How To Do Vacation Bible School On A Tiny Budget

Some churches budget thousands of dollars for their annual Vacation Bible School program. But many smaller churches struggle to find the resources to support VBS. Here are some ideas for doing your Vacation Bible School without a lot of money. You should also check out our free curriculum for VBS.

Partner With Another Church’s VBS

Sometimes the best use of VBS money is to partner with another church (or churches) in your town to do a “Community Vacation Bible School.” There are some downsides to this in terms of safety and specific evangelistic outreach, but good planning can overcome those issues. The added challenges in planning will require a good director who can work with a team to pull it off.

Reuse Curriculum From Another Church’s VBS

Why not ask a church if you can use their materials after Bible school is over? This can work very well if you plan your VBS in July, while their’s is in June. If you have time, go and volunteer at their Bible school to see hands on how the program works. Our church makes plans to pass on our materials every year. It’s become a tradition to count how many churches get to use our props and curriculum.

Plan Easy Crafts

Aside from curriculum, craft supplies can be a major expense. If you keep the crafts minimal there is a potential to save. Don’t be too cheap, but skip the expensive craft kits that some of the publishers sell.

Ask For Simple Snack Donations

In most cases, you shouldn’t have to budget for snacks. Ask volunteers or church members to donate paper goods, cookies and other durable snacks. Even drink mixed can be donated by VBS supporters or local businesses. Kids love snacks, and usually are just happy with simple and inexpensive options.

Find A Donor To Underwrite VBS

If the church budget can’t cover the expenses, look for individual donors or business to sponsor your vacation Bible school. A few hundred dollars can make a huge difference to make your Bible school a success. Make sure you thank them publicly (if they don’t mind) and send a thank you card signed by the kids.

Another option would be to have the church take a special offering for Vacation Bible school. This may be effective in smaller churches that don’t have an annual budget. Pastoral support is essential to make this happen, so be sure your minister understands how important proper funding is for running Bible school.

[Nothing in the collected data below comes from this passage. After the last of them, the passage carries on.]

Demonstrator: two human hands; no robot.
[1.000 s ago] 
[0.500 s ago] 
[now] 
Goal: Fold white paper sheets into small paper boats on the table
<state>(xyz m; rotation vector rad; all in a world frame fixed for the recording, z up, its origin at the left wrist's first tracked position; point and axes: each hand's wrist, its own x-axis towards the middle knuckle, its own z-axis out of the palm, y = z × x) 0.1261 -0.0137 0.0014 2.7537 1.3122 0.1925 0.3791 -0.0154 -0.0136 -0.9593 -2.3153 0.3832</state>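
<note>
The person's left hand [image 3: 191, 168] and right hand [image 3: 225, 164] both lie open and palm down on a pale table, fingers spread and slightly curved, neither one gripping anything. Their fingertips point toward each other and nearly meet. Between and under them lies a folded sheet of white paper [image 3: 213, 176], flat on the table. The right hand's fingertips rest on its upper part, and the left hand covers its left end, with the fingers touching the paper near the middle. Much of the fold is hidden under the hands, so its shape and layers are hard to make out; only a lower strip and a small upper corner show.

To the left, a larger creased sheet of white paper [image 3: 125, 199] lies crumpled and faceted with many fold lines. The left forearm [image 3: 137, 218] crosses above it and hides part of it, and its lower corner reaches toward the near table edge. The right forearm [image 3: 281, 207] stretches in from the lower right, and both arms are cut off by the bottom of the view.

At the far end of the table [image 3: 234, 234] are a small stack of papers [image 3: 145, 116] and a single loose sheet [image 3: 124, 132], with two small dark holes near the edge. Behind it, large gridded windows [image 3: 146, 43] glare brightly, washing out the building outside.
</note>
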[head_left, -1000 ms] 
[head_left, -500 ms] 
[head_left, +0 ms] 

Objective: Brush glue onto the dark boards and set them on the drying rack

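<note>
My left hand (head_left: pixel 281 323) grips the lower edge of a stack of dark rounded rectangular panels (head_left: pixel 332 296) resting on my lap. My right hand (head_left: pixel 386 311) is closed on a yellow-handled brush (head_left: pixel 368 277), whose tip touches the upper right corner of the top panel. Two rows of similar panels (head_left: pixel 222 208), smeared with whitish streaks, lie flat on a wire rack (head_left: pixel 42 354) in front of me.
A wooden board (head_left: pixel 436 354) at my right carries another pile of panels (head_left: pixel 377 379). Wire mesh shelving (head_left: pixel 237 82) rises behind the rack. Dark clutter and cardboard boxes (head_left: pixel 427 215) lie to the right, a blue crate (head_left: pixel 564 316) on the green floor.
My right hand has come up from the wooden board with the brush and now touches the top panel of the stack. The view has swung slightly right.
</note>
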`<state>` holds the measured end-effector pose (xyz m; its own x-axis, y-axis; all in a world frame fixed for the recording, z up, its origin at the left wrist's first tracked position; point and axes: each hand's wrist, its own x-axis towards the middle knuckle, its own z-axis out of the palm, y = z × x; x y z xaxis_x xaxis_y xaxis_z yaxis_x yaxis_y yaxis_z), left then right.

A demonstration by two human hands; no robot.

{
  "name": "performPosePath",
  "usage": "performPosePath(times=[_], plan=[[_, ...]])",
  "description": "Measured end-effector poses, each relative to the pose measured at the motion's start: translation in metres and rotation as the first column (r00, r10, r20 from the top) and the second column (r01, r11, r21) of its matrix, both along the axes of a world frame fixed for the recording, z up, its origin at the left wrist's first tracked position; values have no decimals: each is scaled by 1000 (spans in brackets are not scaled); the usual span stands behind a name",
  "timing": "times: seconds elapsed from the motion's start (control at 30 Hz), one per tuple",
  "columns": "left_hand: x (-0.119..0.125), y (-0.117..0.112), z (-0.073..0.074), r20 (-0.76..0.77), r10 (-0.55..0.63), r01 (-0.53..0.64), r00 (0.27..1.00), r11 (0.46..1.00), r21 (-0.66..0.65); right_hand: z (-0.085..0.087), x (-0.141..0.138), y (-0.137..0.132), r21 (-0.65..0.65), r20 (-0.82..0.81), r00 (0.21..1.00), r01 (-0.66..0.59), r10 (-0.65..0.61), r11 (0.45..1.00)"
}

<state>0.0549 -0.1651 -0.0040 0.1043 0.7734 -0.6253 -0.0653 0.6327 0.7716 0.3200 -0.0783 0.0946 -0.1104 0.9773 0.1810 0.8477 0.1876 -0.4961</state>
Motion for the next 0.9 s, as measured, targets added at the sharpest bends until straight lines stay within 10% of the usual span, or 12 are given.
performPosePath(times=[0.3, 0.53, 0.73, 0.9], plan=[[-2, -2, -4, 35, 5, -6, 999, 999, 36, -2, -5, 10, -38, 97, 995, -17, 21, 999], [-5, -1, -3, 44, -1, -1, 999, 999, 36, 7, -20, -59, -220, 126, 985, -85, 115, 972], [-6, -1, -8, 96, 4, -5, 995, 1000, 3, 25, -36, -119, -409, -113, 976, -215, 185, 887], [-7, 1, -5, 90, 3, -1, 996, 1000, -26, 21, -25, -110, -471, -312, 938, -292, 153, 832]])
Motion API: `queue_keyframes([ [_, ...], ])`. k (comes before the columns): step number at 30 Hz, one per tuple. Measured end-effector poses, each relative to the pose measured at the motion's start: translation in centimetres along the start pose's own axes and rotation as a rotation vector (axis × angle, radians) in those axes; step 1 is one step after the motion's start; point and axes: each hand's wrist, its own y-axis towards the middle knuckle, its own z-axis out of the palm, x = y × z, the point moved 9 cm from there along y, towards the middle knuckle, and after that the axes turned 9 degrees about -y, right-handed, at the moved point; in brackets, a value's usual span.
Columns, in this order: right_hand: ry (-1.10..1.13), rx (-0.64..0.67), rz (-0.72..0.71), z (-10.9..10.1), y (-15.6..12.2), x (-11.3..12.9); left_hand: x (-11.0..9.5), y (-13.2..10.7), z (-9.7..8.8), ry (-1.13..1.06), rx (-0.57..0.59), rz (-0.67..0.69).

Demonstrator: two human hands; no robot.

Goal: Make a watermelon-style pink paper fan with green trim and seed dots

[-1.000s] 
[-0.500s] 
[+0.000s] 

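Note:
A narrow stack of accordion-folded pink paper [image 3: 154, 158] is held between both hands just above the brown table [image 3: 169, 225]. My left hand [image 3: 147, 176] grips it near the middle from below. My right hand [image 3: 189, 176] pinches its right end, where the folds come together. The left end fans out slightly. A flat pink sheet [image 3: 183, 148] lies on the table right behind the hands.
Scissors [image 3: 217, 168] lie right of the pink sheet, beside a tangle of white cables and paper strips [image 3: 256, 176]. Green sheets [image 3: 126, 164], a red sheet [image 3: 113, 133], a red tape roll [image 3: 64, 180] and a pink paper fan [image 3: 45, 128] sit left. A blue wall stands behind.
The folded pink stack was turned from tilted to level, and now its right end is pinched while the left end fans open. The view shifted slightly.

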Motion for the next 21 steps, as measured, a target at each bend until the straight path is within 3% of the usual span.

Only Buy The Minimum VBS Elements

Most VBS programs allow you to buy a starter kit and then optional components separately. Often you can get by without all the fancy extras. This is something to look for when you choose a curriculum. Some require materials for every learner, while others let you make do with only the teacher’s guides. I still struggle to spend money on buying the themed t-shirts. Fortunately, our craft people have the children make custom shirts. These are about 1/3 the price and have more keepsake value for the families.

Ask For More Budget Next Year

It may be too late for this year, but why not ask for a budget increase next year? Even in small churches, the people will recognize VBS as the flagship program for children’s outreach. As soon as Bible school is over, draft a budget for the next year and take it to the pastor and finance people. The timing is important because VBS is often just a memory by the Fall when the budget committee crunches their numbers. If you can get them to agree in theory that more money would help, then it should make budget process easier when the time actually comes.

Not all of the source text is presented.